Article 102 Election
(1) The President of the Republic shall be elected by a two-thirds majority of the total number of members of the Turkish Grand National Assembly and by secret ballot. If the Turkish Grand National Assembly is not in session, it shall be summoned immediately to meet.
(4) If a two-thirds majority of the total number of members cannot be obtained in the first two ballots, between which there shall be at least a three-day interval, a third ballot shall be held and the candidate who receives the absolute majority of votes of the total number of members shall be elected President of the Republic. If an absolute majority of votes of the total number of members is not obtained in the third ballot, a fourth ballot will be held between the two candidates who receive the greatest number of votes in the third ballot; if the President of the Republic cannot be elected by an absolute majority of the total number of members in this ballot, new general elections for the Turkish Grand National Assembly shall be held immediately.
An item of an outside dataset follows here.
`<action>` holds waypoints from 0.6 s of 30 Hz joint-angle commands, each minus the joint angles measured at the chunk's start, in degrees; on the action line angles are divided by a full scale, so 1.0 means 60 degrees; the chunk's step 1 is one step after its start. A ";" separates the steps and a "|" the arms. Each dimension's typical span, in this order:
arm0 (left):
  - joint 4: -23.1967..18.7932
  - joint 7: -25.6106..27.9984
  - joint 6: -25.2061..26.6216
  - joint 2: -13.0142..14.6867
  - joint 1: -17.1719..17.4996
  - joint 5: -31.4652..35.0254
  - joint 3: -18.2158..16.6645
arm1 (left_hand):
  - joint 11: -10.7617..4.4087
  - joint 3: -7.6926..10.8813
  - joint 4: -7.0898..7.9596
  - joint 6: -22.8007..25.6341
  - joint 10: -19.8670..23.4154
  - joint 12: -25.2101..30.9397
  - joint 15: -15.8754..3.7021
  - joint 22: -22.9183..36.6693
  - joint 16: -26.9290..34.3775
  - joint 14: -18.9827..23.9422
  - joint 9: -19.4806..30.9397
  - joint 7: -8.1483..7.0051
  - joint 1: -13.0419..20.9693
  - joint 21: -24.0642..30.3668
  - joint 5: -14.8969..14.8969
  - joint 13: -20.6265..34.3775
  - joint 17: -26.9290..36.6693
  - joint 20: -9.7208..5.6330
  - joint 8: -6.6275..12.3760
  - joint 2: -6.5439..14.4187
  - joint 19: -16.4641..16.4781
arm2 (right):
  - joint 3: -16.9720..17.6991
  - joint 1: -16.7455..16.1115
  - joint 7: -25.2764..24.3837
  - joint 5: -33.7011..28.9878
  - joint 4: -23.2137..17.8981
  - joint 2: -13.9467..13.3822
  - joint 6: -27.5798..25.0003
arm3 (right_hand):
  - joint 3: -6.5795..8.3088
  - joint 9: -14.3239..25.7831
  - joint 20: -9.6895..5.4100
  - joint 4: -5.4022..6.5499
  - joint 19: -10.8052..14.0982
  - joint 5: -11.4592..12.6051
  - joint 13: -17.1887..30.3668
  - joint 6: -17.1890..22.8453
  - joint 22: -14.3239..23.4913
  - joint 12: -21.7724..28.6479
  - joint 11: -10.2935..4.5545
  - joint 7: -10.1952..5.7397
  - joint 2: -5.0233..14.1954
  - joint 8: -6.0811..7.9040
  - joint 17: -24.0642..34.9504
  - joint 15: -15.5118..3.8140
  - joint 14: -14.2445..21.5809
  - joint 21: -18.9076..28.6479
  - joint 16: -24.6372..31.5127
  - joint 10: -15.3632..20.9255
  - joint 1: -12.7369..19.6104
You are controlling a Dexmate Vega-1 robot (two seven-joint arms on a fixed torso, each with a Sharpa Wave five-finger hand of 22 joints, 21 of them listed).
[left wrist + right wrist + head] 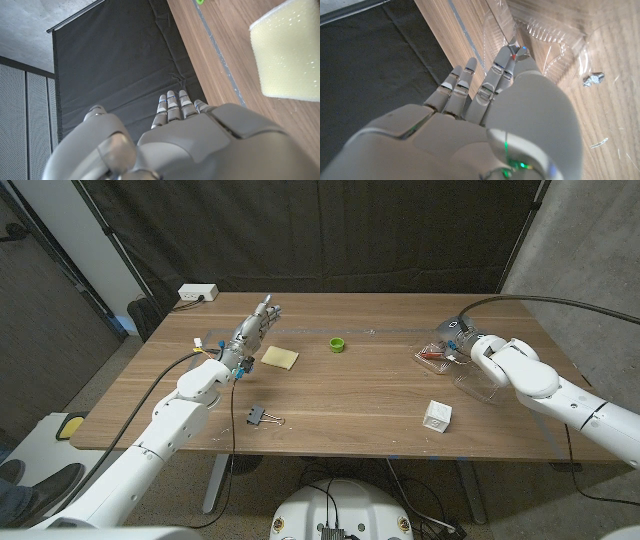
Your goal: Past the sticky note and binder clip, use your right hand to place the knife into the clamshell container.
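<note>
A clear clamshell container [470, 375] lies open at the table's far right, and its ribbed plastic [555, 35] sits just past my right hand's fingertips. My right hand [466, 343] reaches into it. The knife's red part [432, 353] lies over the container's left half, and a red bit of the knife [512, 56] shows pinched between thumb tip and a finger. A yellow sticky note [280, 358] lies left of centre, close beside my left hand [253, 332]. That hand holds nothing, its fingers straight. A black binder clip [262, 417] sits near the front edge.
A green ring [338, 345] lies mid-table between the note and the container. A white cube [437, 415] stands in front of the container. A white power strip [198, 293] is at the far left corner. A small crumpled scrap [593, 78] lies beside the container.
</note>
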 commanded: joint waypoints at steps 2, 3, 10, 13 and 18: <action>-0.0030 0.0014 -0.0092 0.0002 0.0094 -0.0023 -0.0072 | -0.0085 -0.0056 0.0009 0.0040 0.0073 -0.0004 0.0013 0.0025 0.0003 -0.0013 0.0014 -0.0008 0.0031 0.0058 0.0001 0.0047 0.0033 0.0010 0.0007 0.0071 -0.0172 | -0.0291 0.0293 0.0465 -0.0164 0.0096 0.0220 0.0015 | -0.0123 0.0013 0.0212 0.0113 -0.0161 -0.0059 0.0021 0.0302 0.0035 -0.0180 -0.0010 -0.0618 0.0040 -0.0081 0.0043 -0.1124 -0.0038 -0.0024 -0.0036 -0.0400 -0.0243; -0.0023 0.0008 -0.0094 0.0002 0.0090 -0.0026 -0.0074 | -0.0090 -0.0058 0.0009 0.0038 0.0073 -0.0004 0.0016 0.0024 0.0003 -0.0013 0.0014 -0.0010 0.0031 0.0058 0.0001 0.0047 0.0033 0.0007 0.0006 0.0071 -0.0172 | -0.0299 0.0306 0.0502 -0.0169 0.0099 0.0234 0.0009 | -0.0173 0.0011 0.0242 0.0149 -0.0170 -0.0079 0.0024 0.0191 0.0037 -0.0229 -0.0009 -0.0623 0.0006 -0.0119 0.0041 -0.1108 -0.0129 -0.0014 -0.0055 -0.0529 -0.0335; -0.0001 -0.0003 -0.0098 0.0011 0.0061 -0.0019 -0.0082 | -0.0060 -0.0071 0.0009 0.0053 0.0048 -0.0015 0.0018 0.0024 0.0003 -0.0013 0.0014 -0.0013 0.0038 0.0062 0.0002 0.0047 0.0033 0.0014 0.0010 0.0079 -0.0176 | -0.0357 0.0376 0.0687 -0.0267 0.0109 0.0303 -0.0052 | -0.0433 0.0008 0.0474 0.0344 -0.0254 -0.0153 0.0051 -0.0326 0.0036 -0.0389 0.0027 -0.0633 -0.0206 -0.0296 0.0057 -0.1049 -0.0329 -0.0007 -0.0030 -0.1079 -0.0853; 0.0019 -0.0028 -0.0098 0.0018 0.0035 -0.0022 -0.0080 | -0.0048 -0.0076 0.0010 0.0057 0.0051 -0.0014 0.0013 0.0024 0.0002 -0.0017 0.0014 -0.0012 0.0040 0.0063 0.0003 0.0047 0.0033 0.0015 0.0010 0.0082 -0.0178 | -0.0354 0.0376 0.0769 -0.0316 0.0086 0.0323 -0.0129 | -0.0517 0.0001 0.0591 0.0396 -0.0294 -0.0171 0.0064 -0.0507 0.0036 -0.0417 0.0023 -0.0634 -0.0296 -0.0361 0.0058 -0.1055 -0.0391 -0.0012 -0.0030 -0.1226 -0.1031; 0.0074 -0.0084 -0.0103 0.0019 -0.0013 -0.0035 -0.0067 | -0.0067 -0.0087 0.0009 0.0054 0.0051 -0.0015 0.0015 0.0024 0.0001 -0.0021 0.0014 -0.0021 0.0045 0.0066 0.0004 0.0047 0.0033 0.0014 0.0007 0.0088 -0.0179 | -0.0331 0.0336 0.0934 -0.0415 0.0006 0.0316 -0.0282 | -0.0613 0.0014 0.0725 0.0480 -0.0300 -0.0172 0.0052 -0.0856 0.0037 -0.0501 0.0016 -0.0634 -0.0378 -0.0476 0.0065 -0.1071 -0.0496 0.0003 -0.0019 -0.1586 -0.1303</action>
There is no other condition for a quorum, so the AK Party's contention that the quroum to meet is 1/3 of the members seems correct, and the CHP's demand for a new election immediately seems to come from nowhere. If the Constitutional Court rules in favor of CHP, and bows to the army, it will set Turkey back yet again, especially in the eyes of Europe. For the sake of freedom in Turkey it should be hoped that the Court will stand up to this attempted intimidation--part of the same reactionism that was part of the Orhan Pamuk and Elif Shafak prosecutions, that characterizes the continuing intimidation of legal Kurdish groups and activities, and the murder of Hrant Dink.